In the records that follow, find the line with "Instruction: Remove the"; from there, retype every line exactly through the line with "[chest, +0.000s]", which also belongs to the answer.

***** Material provided

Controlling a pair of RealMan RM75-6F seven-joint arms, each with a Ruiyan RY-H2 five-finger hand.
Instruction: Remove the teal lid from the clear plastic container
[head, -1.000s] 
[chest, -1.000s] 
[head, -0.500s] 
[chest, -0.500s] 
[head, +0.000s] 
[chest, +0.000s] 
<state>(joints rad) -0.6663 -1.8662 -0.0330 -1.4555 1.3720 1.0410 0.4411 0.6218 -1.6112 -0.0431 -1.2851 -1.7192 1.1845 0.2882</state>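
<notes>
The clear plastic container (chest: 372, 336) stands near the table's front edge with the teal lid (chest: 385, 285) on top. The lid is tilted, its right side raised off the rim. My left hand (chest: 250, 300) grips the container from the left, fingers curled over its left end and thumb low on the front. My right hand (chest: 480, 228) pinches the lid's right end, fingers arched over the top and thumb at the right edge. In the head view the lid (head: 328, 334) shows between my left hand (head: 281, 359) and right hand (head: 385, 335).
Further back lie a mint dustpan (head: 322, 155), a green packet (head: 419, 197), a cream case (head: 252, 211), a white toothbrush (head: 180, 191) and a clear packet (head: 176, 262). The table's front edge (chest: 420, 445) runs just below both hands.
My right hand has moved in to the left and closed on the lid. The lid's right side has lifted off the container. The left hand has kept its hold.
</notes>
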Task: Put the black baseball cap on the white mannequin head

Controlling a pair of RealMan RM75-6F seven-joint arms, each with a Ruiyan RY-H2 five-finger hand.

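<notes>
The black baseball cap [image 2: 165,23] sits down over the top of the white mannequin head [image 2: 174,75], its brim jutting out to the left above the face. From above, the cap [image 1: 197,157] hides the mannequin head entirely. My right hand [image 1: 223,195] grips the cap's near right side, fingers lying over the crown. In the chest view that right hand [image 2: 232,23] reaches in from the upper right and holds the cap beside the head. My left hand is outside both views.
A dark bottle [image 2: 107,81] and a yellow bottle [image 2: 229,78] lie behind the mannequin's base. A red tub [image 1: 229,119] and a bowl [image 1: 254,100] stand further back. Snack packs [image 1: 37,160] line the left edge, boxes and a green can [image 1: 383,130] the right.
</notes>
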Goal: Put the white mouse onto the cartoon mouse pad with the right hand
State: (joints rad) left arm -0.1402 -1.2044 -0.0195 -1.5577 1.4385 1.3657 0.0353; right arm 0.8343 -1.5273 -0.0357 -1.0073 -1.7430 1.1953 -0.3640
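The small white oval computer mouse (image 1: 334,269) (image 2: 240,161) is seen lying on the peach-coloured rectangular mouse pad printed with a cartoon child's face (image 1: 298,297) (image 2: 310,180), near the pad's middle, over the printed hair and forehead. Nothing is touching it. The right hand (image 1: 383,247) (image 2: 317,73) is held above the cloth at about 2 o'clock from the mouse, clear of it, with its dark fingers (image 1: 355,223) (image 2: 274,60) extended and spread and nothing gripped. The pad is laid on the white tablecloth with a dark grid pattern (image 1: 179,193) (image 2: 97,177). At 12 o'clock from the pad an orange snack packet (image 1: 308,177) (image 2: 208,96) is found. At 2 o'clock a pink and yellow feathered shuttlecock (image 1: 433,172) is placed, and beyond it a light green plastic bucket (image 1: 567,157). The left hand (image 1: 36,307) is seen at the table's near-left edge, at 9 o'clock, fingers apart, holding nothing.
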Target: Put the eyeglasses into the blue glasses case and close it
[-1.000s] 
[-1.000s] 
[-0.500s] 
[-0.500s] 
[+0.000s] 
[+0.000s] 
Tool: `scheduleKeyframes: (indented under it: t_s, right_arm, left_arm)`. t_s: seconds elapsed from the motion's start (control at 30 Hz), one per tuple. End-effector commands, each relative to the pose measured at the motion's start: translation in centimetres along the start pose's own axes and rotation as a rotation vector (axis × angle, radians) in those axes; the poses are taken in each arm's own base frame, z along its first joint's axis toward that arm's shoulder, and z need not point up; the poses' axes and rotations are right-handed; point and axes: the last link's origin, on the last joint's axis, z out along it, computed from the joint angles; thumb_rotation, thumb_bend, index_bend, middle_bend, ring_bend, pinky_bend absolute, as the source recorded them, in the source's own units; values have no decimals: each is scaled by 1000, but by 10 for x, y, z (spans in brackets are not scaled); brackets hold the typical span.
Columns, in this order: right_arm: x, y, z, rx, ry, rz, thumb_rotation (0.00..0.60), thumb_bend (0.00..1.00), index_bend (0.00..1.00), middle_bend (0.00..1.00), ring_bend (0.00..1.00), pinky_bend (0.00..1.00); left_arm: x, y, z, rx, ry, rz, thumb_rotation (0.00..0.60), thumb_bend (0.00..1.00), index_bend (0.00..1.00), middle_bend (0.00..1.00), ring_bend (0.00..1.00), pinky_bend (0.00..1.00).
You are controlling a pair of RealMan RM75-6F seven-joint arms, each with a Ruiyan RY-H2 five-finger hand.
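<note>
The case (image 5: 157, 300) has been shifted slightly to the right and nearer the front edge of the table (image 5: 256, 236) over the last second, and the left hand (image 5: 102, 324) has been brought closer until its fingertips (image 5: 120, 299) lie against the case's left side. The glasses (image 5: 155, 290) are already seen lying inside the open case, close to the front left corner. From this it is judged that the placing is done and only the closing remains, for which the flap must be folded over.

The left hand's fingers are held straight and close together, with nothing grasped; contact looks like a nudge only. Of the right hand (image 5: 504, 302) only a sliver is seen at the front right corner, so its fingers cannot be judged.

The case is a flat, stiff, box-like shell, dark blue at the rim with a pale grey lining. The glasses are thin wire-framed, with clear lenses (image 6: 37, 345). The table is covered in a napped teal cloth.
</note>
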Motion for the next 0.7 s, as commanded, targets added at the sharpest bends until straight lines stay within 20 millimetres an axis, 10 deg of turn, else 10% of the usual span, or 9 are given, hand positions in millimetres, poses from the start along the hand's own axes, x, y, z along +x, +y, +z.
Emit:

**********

▶ [Output for this task]:
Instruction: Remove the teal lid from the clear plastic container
[head, -1.000s] 
[chest, -1.000s] 
[head, -0.500s] 
[chest, -0.500s] 
[head, +0.000s] 
[chest, +0.000s] 

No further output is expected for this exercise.